Many American manufacturers have experienced four distinct stages in the life of their firms.The first stage, the production era, covers the early years of the United States up until the 1920s. Goods were scarce and buyers were willing to accept virtually any goods that were available and make do with them.In the sales era from the 1920s to the 1960s, manufacturers found they could produce more goods than buyers could consume. Competition grew. Firms hired more salespeople to find new buyers. This sales era continued into the 1960s for many American firms.
Starting in the late 1950s, marketing became the motivating force among many American firms and the marketing concept era dawned. The marketing concept is the idea that an organization should (1) strive to satisfy the needs of consumers while also (2) trying to achieve the organization’s goals. General Electric probably launched the marketing concept and its focus on consumers when its 1952 annual report stated: “The concept introduces … marketing … at the beginning rather than the end of the production cycle and integrates marketing into each phase of the business.”
Firms such as General Electric, Marriott, and Facebook have achieved great success by putting huge effort into implementing the marketing concept, giving their firms what has been called a market orientation. An organization that has a market orientation focuses its efforts on (1) continuously collecting information about customers’ needs, (2) sharing this information across departments, and (3) using it to create customer value.Today’s customer relationship era, the brown bar in started in the 1980s and occurs as firms continuously seek to satisfy the high expectations of customers.

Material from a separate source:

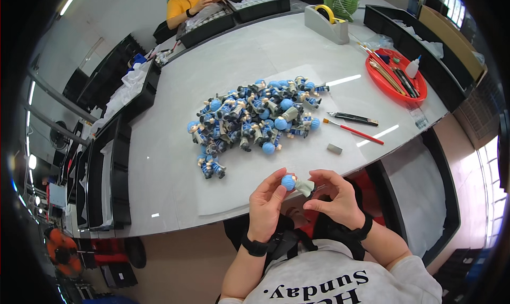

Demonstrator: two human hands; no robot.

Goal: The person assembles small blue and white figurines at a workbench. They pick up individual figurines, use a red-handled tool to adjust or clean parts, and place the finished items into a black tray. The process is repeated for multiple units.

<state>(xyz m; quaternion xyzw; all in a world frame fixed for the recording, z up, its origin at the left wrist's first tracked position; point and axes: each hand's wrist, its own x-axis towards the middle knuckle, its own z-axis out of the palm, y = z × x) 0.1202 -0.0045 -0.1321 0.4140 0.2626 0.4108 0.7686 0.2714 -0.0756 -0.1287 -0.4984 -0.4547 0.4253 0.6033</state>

A recent focus in the customer relationship era has been the advent of social networking, in which organizations and their customers develop relationships through social media websites such as Facebook, Twitter, and YouTube, among others. This focus has allowed organizations to understand and market to current and prospective customers in ways that are still evolving, such as in using social media.
An important outgrowth of this focus on the customer is the recent attention placed on customer relationship management (CRM) , the process of identifying prospective buyers, understanding them intimately, and developing favorable long-term perceptions of the organization and its offerings so that buyers will choose them in the marketplace. This process requires the involvement and commitment of managers and employees throughout the organization and a growing application of information, communication, and Internet technology, as will be described throughout this book. Unfortunately, many expensive CRM computer systems have not provided the expected benefits because they failed to identify exactly which customer segments the company wanted to reach.